Key Insights Distilled From

by Patr... at arxiv.org 04-15-2024

https://arxiv.org/pdf/2404.08474.pdf
The Squared Kemeny Rule for Averaging Rankings

Deeper Inquiries

How can the Squared Kemeny rule be extended or adapted to handle more complex rank aggregation scenarios, such as partial rankings, top-k rankings, or rankings with ties

The Squared Kemeny rule can be extended or adapted to handle more complex rank aggregation scenarios by incorporating additional constraints or considerations into the aggregation process. For partial rankings, where not all alternatives are ranked, the Squared Kemeny rule can be modified to consider only the pairwise comparisons that are present in the partial rankings. This adaptation would involve adjusting the swap distance calculation to account for the missing comparisons and appropriately weighting the available pairwise disagreements. In the case of top-k rankings, where only the top k alternatives are ranked, the Squared Kemeny rule can be adjusted to focus on the top-k positions and prioritize the pairwise disagreements within this subset. By limiting the scope of the rankings to the top-k positions, the rule can effectively aggregate the rankings based on the most relevant alternatives. For rankings with ties, where multiple alternatives are assigned the same rank, the Squared Kemeny rule can be enhanced to handle tied rankings by considering the tied alternatives as a group. This modification would involve treating tied alternatives as a single entity in the swap distance calculation and ensuring that the aggregation process accounts for the ties in the rankings. Overall, by incorporating these adaptations and extensions, the Squared Kemeny rule can be tailored to address a variety of complex rank aggregation scenarios, providing a more comprehensive and flexible approach to aggregating rankings.

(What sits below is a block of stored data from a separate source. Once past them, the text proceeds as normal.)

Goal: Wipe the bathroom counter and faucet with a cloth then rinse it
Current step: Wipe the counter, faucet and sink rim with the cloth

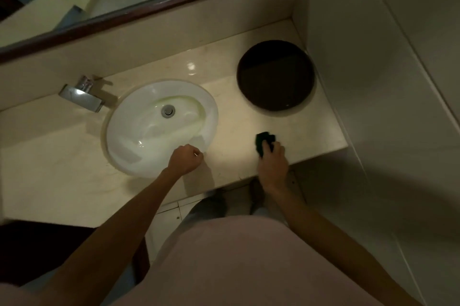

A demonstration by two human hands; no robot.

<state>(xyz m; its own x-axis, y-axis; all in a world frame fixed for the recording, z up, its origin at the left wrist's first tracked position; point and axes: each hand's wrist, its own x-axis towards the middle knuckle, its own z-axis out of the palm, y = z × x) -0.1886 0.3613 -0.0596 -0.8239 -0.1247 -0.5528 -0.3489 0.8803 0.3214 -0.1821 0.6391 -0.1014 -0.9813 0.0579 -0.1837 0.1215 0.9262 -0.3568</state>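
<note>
— Pink clothing (249, 256) fills the bottom of the view, and two bare arms reach out from it. What does each hand do?

— The right hand (272, 163) grips a dark green cloth (265, 141), bunched into a lump, and presses it on the counter (249, 118) near the front edge. The left hand (184, 160) is curled into a fist at the rim of the sink (159, 126). I cannot tell if it holds something; it seems to be empty.

— Where is the faucet from the cloth?

— The faucet (82, 96) stands far to the left, behind the sink, well apart from the cloth. Its long spout points toward the basin. The left hand is nearer to it, so I judge the cloth must cross over the sink.

— And the surfaces?

— The counter is smooth, glossy cream stone. The sink is a white oval, the faucet shiny metal. A dark round lid (275, 76) lies behind the cloth.
</note>
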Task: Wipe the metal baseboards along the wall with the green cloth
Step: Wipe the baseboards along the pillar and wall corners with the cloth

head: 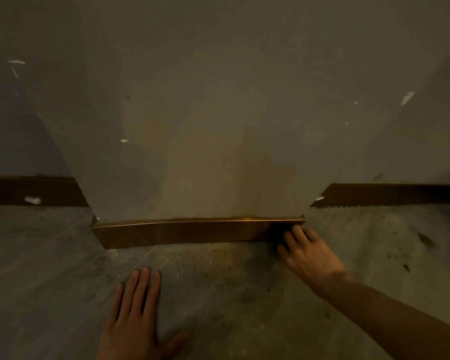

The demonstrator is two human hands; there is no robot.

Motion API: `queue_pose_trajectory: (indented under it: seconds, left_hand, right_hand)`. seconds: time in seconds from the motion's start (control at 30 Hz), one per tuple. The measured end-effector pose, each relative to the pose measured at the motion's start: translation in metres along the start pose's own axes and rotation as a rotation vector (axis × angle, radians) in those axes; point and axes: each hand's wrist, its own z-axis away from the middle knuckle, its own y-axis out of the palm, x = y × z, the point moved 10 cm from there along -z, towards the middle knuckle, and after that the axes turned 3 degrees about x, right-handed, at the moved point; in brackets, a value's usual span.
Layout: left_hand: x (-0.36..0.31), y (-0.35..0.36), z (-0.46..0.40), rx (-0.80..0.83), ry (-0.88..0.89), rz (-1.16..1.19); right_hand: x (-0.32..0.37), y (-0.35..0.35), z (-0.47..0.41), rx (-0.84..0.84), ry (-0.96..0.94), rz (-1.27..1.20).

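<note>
A bronze metal baseboard [187,232] runs along the foot of a protruding wall section. My right hand [309,253] presses against its right end, fingers curled onto the metal. A dark wad under those fingers looks like the cloth [277,236]. The dim light hides its colour, and most of it is covered by the hand. My left hand [135,315] lies flat on the floor in front of the baseboard, fingers spread, holding nothing. Further darker baseboards sit set back at the left [31,190] and right [390,194].
The grey wall [205,113] has white chips and scuffs. The concrete floor [231,294] is dusty, with dark specks of debris at the right [424,240]. A white blob sticks to the left baseboard. The lighting is dim.
</note>
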Motion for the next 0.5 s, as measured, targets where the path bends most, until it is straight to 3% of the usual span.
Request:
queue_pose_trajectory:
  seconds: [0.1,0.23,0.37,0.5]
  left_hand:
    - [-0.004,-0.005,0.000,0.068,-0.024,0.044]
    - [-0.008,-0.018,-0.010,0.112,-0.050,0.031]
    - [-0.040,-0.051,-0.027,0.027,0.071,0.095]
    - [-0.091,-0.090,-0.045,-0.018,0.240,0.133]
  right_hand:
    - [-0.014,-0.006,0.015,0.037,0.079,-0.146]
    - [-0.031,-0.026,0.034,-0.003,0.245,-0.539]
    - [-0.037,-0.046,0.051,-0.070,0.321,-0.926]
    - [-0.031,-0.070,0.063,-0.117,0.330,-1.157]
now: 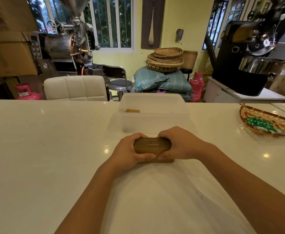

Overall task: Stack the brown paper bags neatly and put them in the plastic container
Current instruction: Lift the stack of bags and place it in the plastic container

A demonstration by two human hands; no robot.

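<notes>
Both hands are wrapped around a thick stack of brown paper bags (152, 146), standing on edge on the glossy white desk (45, 149) just near of the plastic container (153, 122). The left hand (130, 152) has its grip clamped on the left end, the right hand (180, 146) on the right end, thumbs nearly meeting across the front face. The top of the stack shows lots of thin layered edges, kind of ribbed like corrugated card, bulging into a rounded oval under the squeeze. The bottom edge touches the desk.

The container is a frosted, translucent rectangular tub with rounded corners, sitting at the far edge of the desk. Inside it, toward the left, a small flat brown piece (132, 110) shows through; can't tell exactly what it is.

Far right on the desk there's a shallow woven basket (256, 115) with an open lattice rim, holding shiny green wrapped packets (261, 124).
</notes>
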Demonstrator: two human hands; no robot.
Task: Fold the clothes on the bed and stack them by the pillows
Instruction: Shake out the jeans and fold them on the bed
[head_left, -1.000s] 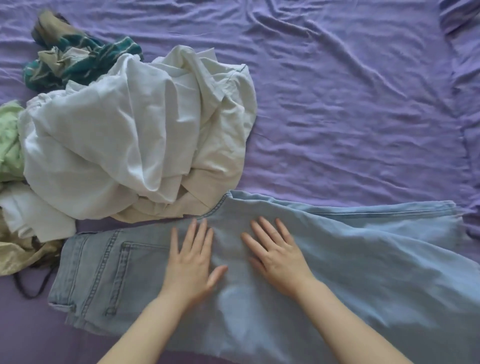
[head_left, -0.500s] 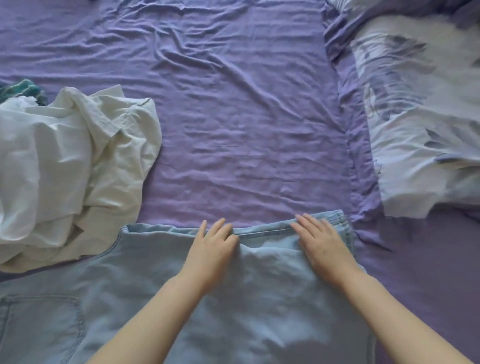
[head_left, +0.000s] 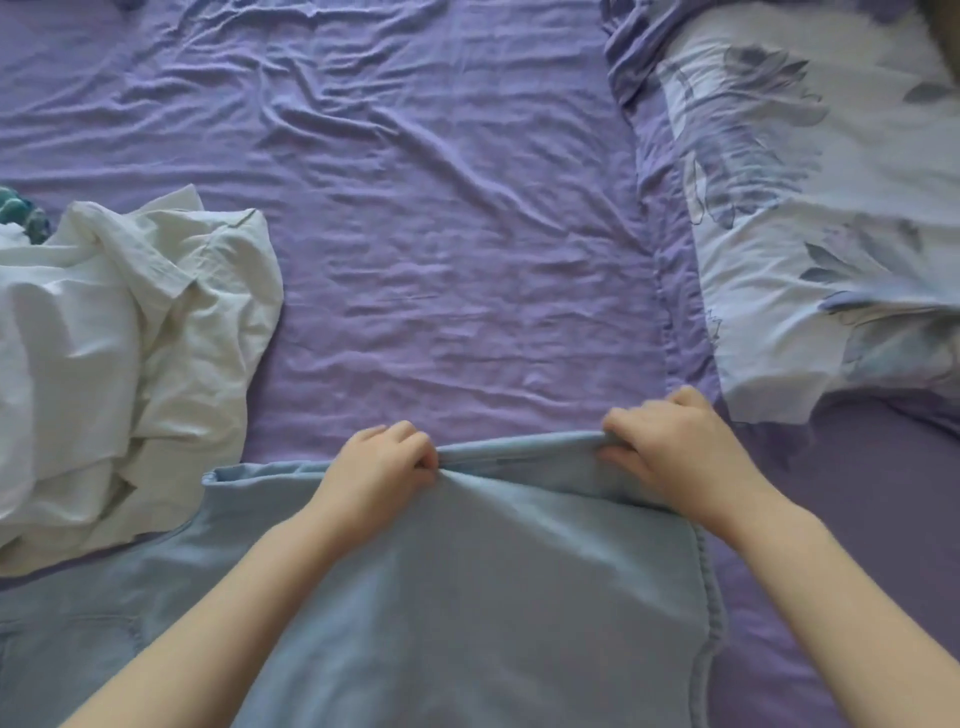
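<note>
Head view showed the light blue jeans (head_left: 467, 597) lying flat on the near part of the purple bed sheet (head_left: 441, 234), with both hands curled around the far edge of the denim: the left hand (head_left: 382, 460) gripped it near the middle and the right hand (head_left: 670, 447) gripped it near the hem end. A crumpled white garment (head_left: 130, 353) lay to the left, touching the jeans, with what appeared to be a teal item (head_left: 21, 210) behind it, and a floral pillow (head_left: 831, 234) lay at the right, just beyond the right hand.

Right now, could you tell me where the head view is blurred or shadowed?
In the head view the pillow smears at the right edge; soft, even light without glare; a faint shadow lies under the jeans edge gripped by both hands; the white garment stays fairly sharp.
</note>
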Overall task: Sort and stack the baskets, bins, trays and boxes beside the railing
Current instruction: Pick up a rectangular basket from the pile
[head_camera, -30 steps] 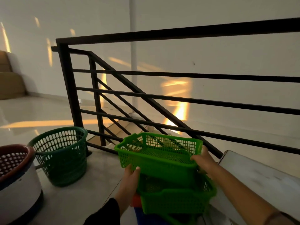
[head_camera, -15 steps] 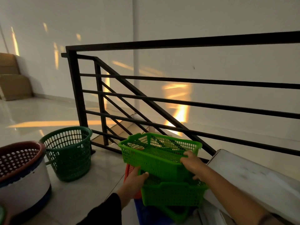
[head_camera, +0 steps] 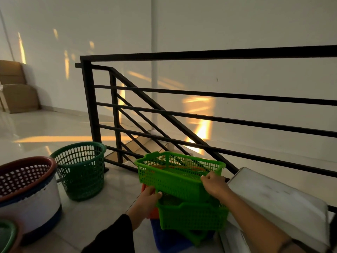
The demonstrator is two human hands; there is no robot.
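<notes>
Bright green rectangular perforated plastic basket is sitting tilted atop a second green mesh basket, long axis running left to right, beside the black metal railing on glossy pale floor tiles. Right hand is gripping its near rim; left hand is curling under its left corner.

The room is dim. Warm orange sunlight falls in patches on the white wall and streaks the glossy floor, which reflects it. The black railing bows from wide-angle distortion. Near things at the lower left edge are blurred, and the picture is soft overall.
</notes>
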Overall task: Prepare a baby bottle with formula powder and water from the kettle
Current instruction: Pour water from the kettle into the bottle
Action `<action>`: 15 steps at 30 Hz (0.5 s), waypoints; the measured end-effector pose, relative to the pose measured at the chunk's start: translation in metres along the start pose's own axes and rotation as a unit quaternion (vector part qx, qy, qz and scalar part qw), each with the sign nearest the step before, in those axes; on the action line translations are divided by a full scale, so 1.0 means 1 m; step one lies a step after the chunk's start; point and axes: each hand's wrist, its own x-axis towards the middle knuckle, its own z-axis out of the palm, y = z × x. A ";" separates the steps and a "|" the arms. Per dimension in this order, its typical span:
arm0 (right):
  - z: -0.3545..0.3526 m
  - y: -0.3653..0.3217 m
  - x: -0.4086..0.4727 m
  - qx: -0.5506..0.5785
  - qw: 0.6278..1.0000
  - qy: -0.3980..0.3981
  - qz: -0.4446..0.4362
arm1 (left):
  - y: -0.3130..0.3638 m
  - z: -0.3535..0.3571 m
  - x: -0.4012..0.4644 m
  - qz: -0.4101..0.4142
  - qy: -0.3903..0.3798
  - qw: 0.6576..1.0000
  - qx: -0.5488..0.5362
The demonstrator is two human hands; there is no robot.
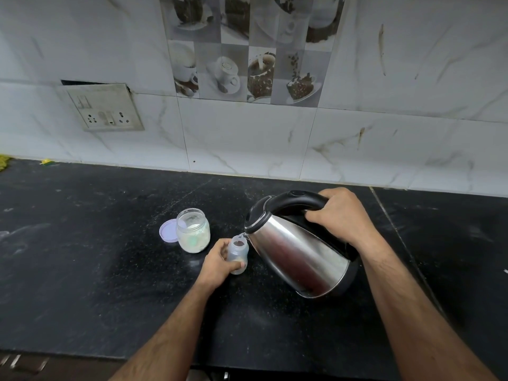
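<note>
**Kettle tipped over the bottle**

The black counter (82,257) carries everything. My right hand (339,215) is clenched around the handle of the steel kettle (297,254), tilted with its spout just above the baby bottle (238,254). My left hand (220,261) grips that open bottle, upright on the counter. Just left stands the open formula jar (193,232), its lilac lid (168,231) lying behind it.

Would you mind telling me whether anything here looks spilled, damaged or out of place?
The switch plate on the wall hangs askew, with a dark gap above its top edge. Pale dust, possibly powder, speckles the black counter around the bottle. The open jar stands upright with its lid beside it, and the kettle shows no spill.
</note>
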 end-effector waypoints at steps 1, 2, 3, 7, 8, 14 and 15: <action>0.000 0.000 0.000 0.000 1.000 0.000 -0.001 | 0.000 0.000 0.000 0.000 0.001 1.000 -0.003; 0.000 0.000 0.000 0.001 1.000 0.001 -0.001 | 0.000 -0.001 0.000 0.000 0.003 1.000 -0.006; -0.001 -0.001 0.000 0.002 1.000 0.000 -0.001 | 0.000 -0.001 0.000 0.000 0.005 1.000 -0.007; -0.001 -0.001 0.001 0.005 1.000 -0.002 -0.001 | -0.002 -0.003 0.001 0.000 0.005 1.000 -0.013; -0.001 -0.001 0.001 0.004 1.000 -0.002 -0.002 | -0.002 -0.003 0.001 -0.001 0.006 1.000 -0.015; -0.002 -0.002 0.003 -0.004 1.000 -0.004 -0.008 | -0.001 -0.002 0.000 0.001 0.010 1.000 -0.017; -0.002 -0.002 0.003 -0.003 1.000 -0.005 -0.009 | -0.002 -0.002 0.000 0.000 0.010 1.000 -0.015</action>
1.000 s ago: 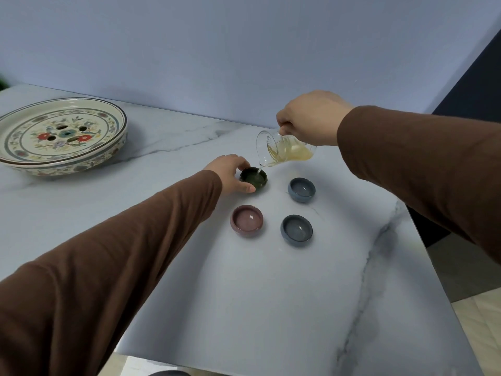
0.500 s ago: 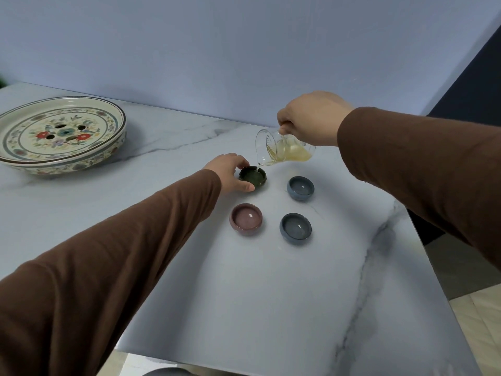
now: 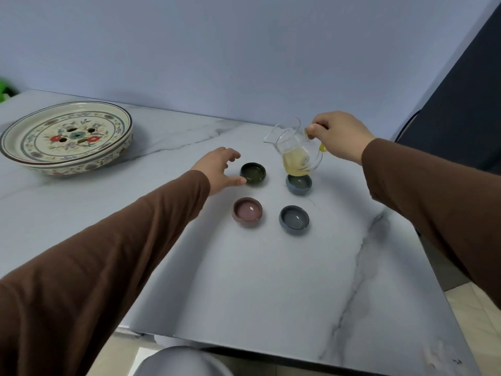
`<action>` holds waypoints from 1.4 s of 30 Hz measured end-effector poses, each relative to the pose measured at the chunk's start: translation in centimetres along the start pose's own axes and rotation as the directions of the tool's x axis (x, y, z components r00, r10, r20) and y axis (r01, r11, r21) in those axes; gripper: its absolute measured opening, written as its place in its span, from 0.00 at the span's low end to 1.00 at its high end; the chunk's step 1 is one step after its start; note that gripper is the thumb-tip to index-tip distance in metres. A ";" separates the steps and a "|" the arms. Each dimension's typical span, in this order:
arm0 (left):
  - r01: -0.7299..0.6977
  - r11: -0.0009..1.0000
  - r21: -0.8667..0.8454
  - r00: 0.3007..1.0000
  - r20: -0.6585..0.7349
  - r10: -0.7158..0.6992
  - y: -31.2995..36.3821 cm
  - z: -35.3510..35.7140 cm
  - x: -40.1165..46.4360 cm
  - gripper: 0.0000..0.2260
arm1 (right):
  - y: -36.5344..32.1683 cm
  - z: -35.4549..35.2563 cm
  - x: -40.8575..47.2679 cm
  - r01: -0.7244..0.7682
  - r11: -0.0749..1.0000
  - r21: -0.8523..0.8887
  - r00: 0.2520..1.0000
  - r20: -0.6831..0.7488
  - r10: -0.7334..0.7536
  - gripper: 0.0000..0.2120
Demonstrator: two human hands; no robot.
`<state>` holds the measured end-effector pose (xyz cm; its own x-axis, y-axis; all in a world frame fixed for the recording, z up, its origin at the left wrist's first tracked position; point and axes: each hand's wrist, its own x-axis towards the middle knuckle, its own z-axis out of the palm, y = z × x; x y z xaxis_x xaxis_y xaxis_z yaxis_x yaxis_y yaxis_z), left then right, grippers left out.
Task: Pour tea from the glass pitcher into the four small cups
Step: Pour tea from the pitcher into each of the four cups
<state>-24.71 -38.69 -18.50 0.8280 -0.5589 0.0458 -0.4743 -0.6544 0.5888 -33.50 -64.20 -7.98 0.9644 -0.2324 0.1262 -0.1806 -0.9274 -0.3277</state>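
Lighting even, soft, cool-toned; source not identifiable. Faint diffuse shadow beside the large floral ceramic dish (image 3: 66,137) on the white marble-patterned tabletop (image 3: 244,280). Small specular highlights inside the pink (image 3: 247,212) and grey-blue glazed cups (image 3: 294,220). Wide-angle bowing at edges. Slight overall softness; brown sleeves blurred near frame borders.
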 end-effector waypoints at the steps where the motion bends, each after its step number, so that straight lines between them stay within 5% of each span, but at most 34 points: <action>1: -0.002 1.000 -0.005 1.000 0.000 0.002 0.0 -0.2 -0.5 0.28 | 0.1 -0.1 -0.4 -0.009 0.999 0.044 1.000 -0.005 0.009 0.14; 14: 0.029 1.000 0.007 0.990 0.137 -0.030 1.2 1.9 -6.9 0.33 | -2.7 -0.1 -5.5 0.194 0.977 -0.090 0.976 0.121 -0.183 0.10; 29: 0.058 0.998 -0.023 0.994 0.096 -0.056 1.1 2.8 -7.3 0.29 | -6.2 0.3 -6.6 0.379 0.832 -0.406 0.925 0.199 -0.324 0.10; 42: 0.064 0.998 -0.015 0.993 0.105 -0.062 1.4 2.7 -7.2 0.27 | -7.5 0.1 -6.8 0.428 0.742 -0.515 0.903 0.206 -0.378 0.12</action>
<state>-32.13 -36.97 -20.19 0.8198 -0.5676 -0.0760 -0.4159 -0.6813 0.6023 -38.68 -55.65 -6.45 0.9786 0.2011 0.0444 0.1797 -0.9390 0.2933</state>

What are the computational complexity implications of using the Squared Kemeny rule compared to the Kemeny rule, and how can the computation be made more efficient

The computational complexity implications of using the Squared Kemeny rule compared to the Kemeny rule depend on the specific implementation and the size of the input rankings. In general, the Squared Kemeny rule may have a higher computational complexity than the Kemeny rule due to the squared swap distances in the objective function. To make the computation more efficient, various optimization techniques can be employed. One approach is to utilize efficient algorithms for calculating the swap distances between rankings, such as the Kendall-tau distance. By optimizing the calculation of swap distances, the overall computation time of the Squared Kemeny rule can be reduced. Additionally, parallel processing and distributed computing can be utilized to speed up the computation of the Squared Kemeny rule, allowing for faster aggregation of rankings across multiple processors or machines. By leveraging parallel computing resources, the computational complexity of the Squared Kemeny rule can be significantly reduced, improving the efficiency of the aggregation process. Overall, by implementing optimization strategies and leveraging parallel computing techniques, the computation of the Squared Kemeny rule can be made more efficient, enabling faster and more scalable rank aggregation in complex scenarios.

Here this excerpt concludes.